-- What the task asks --
Copy exactly the stretch of data below from the line with "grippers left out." through the line with "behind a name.", including both of those lines.

-- Dataset entries --
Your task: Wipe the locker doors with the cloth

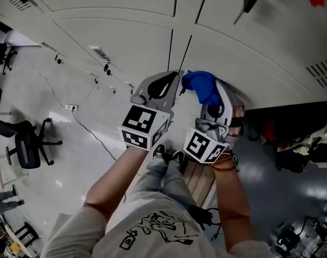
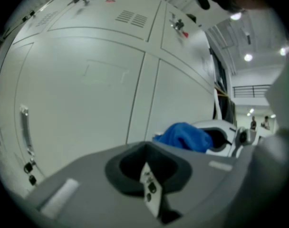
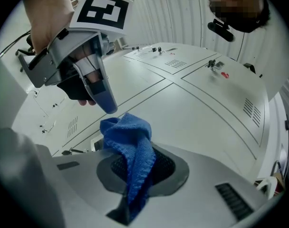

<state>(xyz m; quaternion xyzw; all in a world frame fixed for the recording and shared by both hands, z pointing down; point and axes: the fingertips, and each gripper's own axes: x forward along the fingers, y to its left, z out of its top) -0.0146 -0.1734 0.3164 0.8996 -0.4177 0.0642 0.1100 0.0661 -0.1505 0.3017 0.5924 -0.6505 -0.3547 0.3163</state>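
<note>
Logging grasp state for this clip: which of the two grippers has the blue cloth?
The right gripper: the blue cloth is pinched between its shut jaws and bunches up above them. The left gripper beside it is shut on nothing.

A black office chair stands on the pale floor, a thin cable trailing nearby; possibly a slatted wooden step further right
</note>
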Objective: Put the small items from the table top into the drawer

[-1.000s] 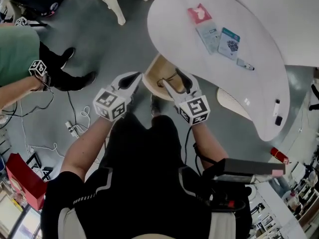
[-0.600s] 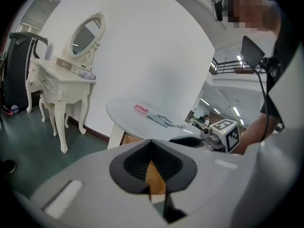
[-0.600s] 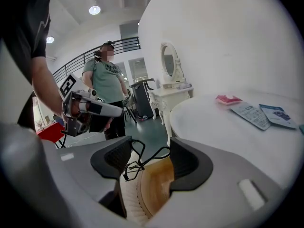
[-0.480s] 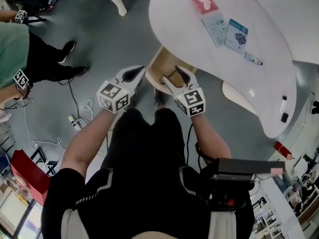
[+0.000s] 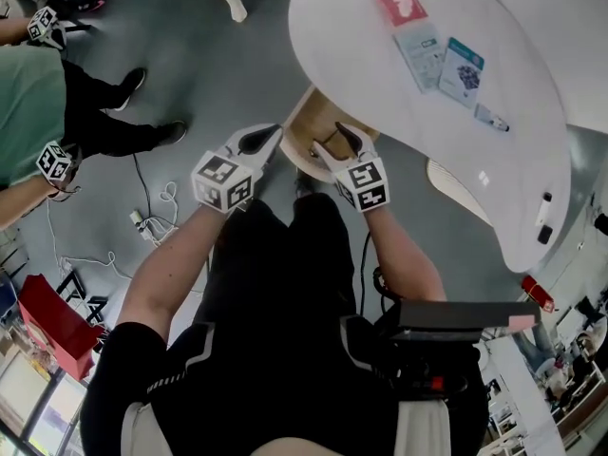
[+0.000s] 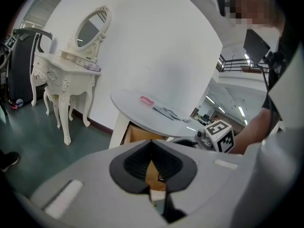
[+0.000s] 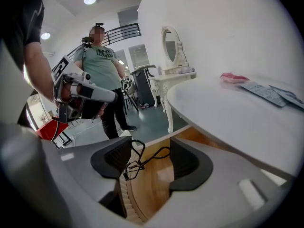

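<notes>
An open wooden drawer [image 5: 302, 139] sits under the rim of a curved white table [image 5: 380, 93]. Seen through the right gripper view, a black wire eyelash curler [image 7: 137, 165] lies on the drawer's wooden floor. It sits between the two fingers of the right gripper [image 7: 149, 156], close to the left-hand finger [image 7: 111, 158]. Whether it touches that finger cannot be told.

The right gripper's fingers are spread wide and pinch nothing. It points down into the drawer mouth.

The left gripper [image 6: 152, 148] hangs just beside it, over the drawer's left edge. Its fingers meet at the tips, with nothing between them.

The other small items lie on the table top, well apart from both grippers. A pink packet [image 5: 401, 6] lies farthest off. A pale packet [image 5: 421, 44] is next to it, then a blue packet [image 5: 463, 68], then a marker [image 5: 491, 118]. Two small dark items [image 5: 543, 231] lie near the table's right end; they are too small to tell what they are.

The floor [image 5: 190, 55] is grey, with a cable [image 5: 152, 221] trailing across it. A person in a green shirt [image 5: 28, 103] stands to the left, holding grippers of their own. A white dressing table [image 6: 66, 68] with an oval mirror stands against the wall.
</notes>
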The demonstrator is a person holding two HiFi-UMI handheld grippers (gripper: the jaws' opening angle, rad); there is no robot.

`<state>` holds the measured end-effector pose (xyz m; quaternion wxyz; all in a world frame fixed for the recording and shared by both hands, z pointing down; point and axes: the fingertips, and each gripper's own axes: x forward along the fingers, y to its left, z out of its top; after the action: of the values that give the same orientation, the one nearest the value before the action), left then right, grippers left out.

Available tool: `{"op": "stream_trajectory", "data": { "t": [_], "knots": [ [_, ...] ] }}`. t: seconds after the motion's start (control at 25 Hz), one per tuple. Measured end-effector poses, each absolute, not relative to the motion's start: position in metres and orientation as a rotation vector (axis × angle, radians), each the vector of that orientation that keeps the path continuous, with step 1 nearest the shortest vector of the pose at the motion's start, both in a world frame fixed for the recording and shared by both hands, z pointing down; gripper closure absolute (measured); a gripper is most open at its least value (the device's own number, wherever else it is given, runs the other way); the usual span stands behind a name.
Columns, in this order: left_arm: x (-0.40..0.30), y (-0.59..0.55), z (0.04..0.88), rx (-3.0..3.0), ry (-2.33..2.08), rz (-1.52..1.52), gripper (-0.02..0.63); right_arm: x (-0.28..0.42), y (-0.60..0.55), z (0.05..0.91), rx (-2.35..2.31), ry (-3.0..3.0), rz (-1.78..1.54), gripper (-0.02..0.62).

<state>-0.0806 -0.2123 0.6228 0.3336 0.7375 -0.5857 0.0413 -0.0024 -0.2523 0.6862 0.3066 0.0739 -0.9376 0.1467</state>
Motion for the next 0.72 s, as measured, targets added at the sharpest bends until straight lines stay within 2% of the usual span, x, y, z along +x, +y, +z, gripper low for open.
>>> {"op": "stream_trajectory", "data": {
  "t": [0.72],
  "knots": [
    [-0.079,-0.215,0.633,1.868,-1.565,0.144,0.606,-0.010,-0.254,0.737,0.056,-2.342,0.498,0.339]
  ]
}}
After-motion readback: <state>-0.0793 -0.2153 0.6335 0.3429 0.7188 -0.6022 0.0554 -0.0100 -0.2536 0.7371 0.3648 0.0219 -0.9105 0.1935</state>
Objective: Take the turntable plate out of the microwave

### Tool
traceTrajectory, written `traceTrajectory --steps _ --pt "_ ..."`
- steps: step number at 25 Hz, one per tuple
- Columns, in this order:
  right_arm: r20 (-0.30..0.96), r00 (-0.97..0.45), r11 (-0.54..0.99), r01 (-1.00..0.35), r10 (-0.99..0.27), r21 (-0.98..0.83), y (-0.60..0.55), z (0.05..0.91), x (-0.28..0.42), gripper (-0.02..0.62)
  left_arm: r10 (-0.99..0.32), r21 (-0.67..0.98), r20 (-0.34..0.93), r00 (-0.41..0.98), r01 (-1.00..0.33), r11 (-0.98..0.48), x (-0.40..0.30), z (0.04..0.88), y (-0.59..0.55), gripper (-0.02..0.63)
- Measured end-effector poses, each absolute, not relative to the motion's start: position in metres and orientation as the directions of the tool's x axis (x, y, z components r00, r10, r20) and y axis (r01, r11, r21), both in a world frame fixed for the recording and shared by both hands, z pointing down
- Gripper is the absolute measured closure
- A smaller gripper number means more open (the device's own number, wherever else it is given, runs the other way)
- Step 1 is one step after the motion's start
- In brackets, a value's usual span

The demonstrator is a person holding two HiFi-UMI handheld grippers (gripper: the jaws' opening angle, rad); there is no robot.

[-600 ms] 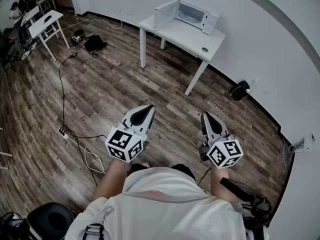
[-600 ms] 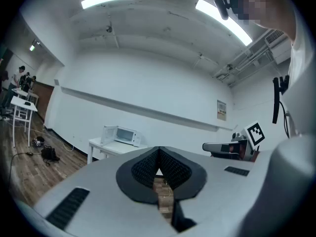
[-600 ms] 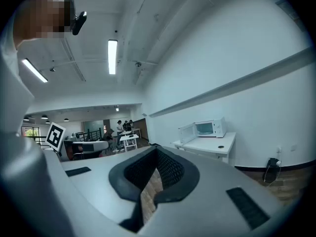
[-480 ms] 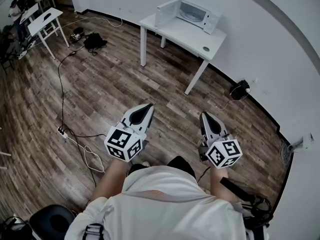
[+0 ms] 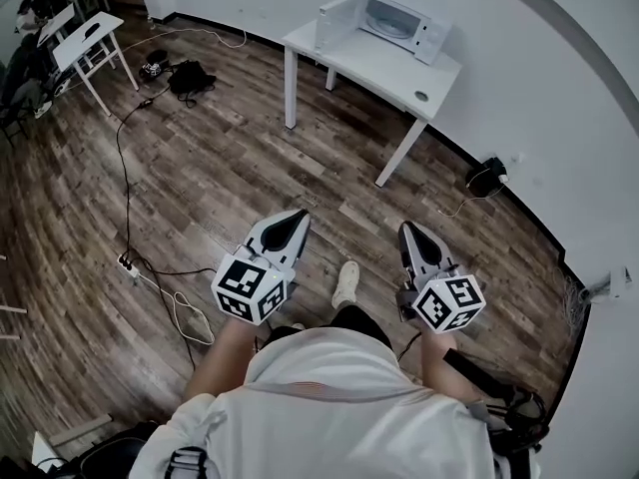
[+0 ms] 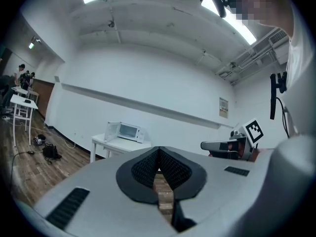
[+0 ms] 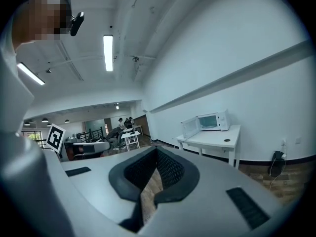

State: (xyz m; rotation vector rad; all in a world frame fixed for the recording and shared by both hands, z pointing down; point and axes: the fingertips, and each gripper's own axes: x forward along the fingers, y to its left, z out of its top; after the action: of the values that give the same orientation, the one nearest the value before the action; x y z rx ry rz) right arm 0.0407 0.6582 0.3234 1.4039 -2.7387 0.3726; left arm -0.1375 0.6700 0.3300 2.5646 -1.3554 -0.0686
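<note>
Far across the floor, open microwave — left tongs and right tongs both together, empty.

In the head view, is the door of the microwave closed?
No, the microwave on the white table has its door swung open to one side.

We note: black bag on wood floor, far left; power strip with trailing cables nearer us; black object against right wall.
</note>
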Motion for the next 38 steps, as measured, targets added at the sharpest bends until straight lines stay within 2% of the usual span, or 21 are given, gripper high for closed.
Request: traceTrajectory --steps 7,15,29,38 --pt "0.142 -0.611 0.583 -0.789 -0.779 -0.193 0.604 0.328 0.042 0.592 -0.824 0.228 0.078 0.561 -0.815 -0.533 -0.134 0.331 0.614 0.595" --pt "0.115 -0.578 0.546 -0.807 -0.808 -0.223 0.512 0.328 0.094 0.592 -0.799 0.2 0.1 0.593 -0.799 -0.567 -0.082 0.328 0.523 0.595" --pt "0.116 -0.621 0.583 -0.774 -0.775 -0.248 0.341 0.327 0.162 0.592 -0.82 0.199 0.111 0.562 -0.821 -0.536 -0.009 0.316 0.354 0.595" --pt "0.123 -0.644 0.591 -0.75 -0.755 -0.297 0.281 0.342 0.191 0.592 -0.819 0.193 0.141 0.556 -0.827 -0.528 0.027 0.325 0.295 0.595"
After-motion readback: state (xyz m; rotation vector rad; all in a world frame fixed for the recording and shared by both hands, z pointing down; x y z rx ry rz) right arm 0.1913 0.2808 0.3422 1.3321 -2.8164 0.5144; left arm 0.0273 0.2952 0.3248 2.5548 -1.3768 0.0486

-- Exercise response --
`<state>` holds the measured end-effector pose (xyz m; quaternion wxyz; all in a world frame fixed for the recording and shared by both hands, z pointing down; point and axes: the fingertips, and each gripper's own axes: x forward along the fingers, y to its left, z out of its top; after the action: of the values that give the same orientation, the one nearest the value before the action), left then right, grippers left out.

Available tool: `{"op": "stream_trajectory", "data": { "t": [_], "knots": [ [_, ...] ] }}`. t: seconds after the motion's start (control at 25 Hz), one per tuple. Measured end-effector poses, each absolute, not relative to the motion's start: position in metres and orientation as a rotation vector (axis × angle, radians), each the vector of that orientation that keeps the path continuous, with step 1 nearest the shortest vector of the pose at the motion's start, both in a world frame fixed for the recording and shared by both hands, z pointing down; gripper closure absolute (measured); a gripper is most open at its least value (the device's own number, wherever else it is given, runs the other way); the usual span stands behind a name.

The response to this exercise has been given in full.